(Data excerpts)
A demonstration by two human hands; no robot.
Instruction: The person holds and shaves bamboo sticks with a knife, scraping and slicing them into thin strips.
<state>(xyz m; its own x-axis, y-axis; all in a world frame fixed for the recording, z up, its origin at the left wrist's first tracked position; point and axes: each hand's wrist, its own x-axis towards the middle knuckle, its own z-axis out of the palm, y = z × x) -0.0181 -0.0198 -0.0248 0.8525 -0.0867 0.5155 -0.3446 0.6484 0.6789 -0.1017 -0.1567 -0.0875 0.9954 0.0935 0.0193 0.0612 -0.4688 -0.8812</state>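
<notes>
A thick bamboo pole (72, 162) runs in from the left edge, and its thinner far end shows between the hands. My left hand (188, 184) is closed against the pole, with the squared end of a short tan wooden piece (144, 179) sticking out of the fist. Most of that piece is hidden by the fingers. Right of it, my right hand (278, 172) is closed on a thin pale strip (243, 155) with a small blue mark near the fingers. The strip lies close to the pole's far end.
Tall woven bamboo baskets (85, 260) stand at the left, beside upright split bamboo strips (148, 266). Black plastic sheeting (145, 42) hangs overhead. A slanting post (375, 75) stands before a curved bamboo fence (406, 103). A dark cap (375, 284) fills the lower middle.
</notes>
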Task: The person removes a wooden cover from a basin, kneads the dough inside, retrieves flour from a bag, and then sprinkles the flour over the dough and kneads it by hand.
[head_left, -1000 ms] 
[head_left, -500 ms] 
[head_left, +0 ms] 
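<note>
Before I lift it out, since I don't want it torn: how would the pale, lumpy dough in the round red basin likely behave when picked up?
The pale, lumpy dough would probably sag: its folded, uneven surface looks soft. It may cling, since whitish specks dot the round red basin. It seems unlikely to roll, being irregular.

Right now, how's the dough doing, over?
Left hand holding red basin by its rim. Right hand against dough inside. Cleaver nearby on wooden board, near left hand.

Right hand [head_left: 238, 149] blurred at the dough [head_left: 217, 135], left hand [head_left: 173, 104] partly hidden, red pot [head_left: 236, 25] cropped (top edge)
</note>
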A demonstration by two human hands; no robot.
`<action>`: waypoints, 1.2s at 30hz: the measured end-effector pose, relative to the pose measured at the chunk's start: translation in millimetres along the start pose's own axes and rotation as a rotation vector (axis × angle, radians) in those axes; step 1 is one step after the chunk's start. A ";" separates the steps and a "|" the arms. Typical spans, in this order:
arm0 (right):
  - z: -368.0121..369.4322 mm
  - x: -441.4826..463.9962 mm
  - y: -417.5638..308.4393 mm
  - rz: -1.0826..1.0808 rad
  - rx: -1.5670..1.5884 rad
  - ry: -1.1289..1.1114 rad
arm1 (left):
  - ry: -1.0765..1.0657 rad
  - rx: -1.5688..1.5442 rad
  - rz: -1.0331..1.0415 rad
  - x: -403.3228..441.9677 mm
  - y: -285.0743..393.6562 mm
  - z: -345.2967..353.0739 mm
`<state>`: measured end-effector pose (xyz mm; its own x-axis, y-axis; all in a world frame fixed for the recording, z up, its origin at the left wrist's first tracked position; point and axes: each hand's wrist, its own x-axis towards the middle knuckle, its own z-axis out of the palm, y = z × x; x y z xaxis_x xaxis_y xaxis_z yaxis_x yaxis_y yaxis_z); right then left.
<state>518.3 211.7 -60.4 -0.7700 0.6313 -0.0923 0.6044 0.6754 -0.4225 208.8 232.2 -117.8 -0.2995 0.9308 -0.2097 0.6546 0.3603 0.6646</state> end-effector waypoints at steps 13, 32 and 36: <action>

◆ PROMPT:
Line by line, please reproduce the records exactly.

◆ RESULT FOR THIS TASK:
A demonstration by two human hands; no robot.
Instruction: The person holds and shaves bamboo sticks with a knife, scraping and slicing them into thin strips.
<state>(xyz m; its own x-axis, y-axis; all in a world frame fixed for the recording, z up, its origin at the left wrist's first tracked position; point and axes: each hand's wrist, its own x-axis towards the middle knuckle, its own z-axis out of the palm, y = z × x) -0.0181 -0.0198 -0.0248 0.8525 -0.0867 0.5155 -0.3446 0.6484 0.6789 -0.1017 -0.1567 -0.0875 0.9954 0.0935 0.0193 0.0612 -0.4688 -0.8812</state>
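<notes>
A thick bamboo pole (72, 162) runs in from the left edge, and its thinner far end shows between the hands. My left hand (188, 184) is closed against the pole, with the squared end of a short tan wooden piece (144, 179) sticking out of the fist. Most of that piece is hidden by the fingers. Right of it, my right hand (278, 172) is closed on a thin pale strip (243, 155) with a small blue mark near the fingers. The strip lies close to the pole's far end.
Tall woven bamboo baskets (85, 260) stand at the left, beside upright split bamboo strips (148, 266). Black plastic sheeting (145, 42) hangs overhead. A slanting post (375, 75) stands before a curved bamboo fence (406, 103). A dark cap (375, 284) fills the lower middle.
</notes>
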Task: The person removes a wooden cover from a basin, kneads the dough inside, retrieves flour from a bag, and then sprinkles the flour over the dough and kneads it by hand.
[head_left, -1000 ms] 
[head_left, -500 ms] 
[head_left, +0 ms] 
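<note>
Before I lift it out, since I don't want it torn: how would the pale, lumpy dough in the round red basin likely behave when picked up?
The pale, lumpy dough would probably sag: its folded, uneven surface looks soft. It may cling, since whitish specks dot the round red basin. It seems unlikely to roll, being irregular.

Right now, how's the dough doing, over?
Left hand holding red basin by its rim. Right hand against dough inside. Cleaver nearby on wooden board, near left hand.

Right hand [head_left: 238, 149] blurred at the dough [head_left: 217, 135], left hand [head_left: 173, 104] partly hidden, red pot [head_left: 236, 25] cropped (top edge)
</note>
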A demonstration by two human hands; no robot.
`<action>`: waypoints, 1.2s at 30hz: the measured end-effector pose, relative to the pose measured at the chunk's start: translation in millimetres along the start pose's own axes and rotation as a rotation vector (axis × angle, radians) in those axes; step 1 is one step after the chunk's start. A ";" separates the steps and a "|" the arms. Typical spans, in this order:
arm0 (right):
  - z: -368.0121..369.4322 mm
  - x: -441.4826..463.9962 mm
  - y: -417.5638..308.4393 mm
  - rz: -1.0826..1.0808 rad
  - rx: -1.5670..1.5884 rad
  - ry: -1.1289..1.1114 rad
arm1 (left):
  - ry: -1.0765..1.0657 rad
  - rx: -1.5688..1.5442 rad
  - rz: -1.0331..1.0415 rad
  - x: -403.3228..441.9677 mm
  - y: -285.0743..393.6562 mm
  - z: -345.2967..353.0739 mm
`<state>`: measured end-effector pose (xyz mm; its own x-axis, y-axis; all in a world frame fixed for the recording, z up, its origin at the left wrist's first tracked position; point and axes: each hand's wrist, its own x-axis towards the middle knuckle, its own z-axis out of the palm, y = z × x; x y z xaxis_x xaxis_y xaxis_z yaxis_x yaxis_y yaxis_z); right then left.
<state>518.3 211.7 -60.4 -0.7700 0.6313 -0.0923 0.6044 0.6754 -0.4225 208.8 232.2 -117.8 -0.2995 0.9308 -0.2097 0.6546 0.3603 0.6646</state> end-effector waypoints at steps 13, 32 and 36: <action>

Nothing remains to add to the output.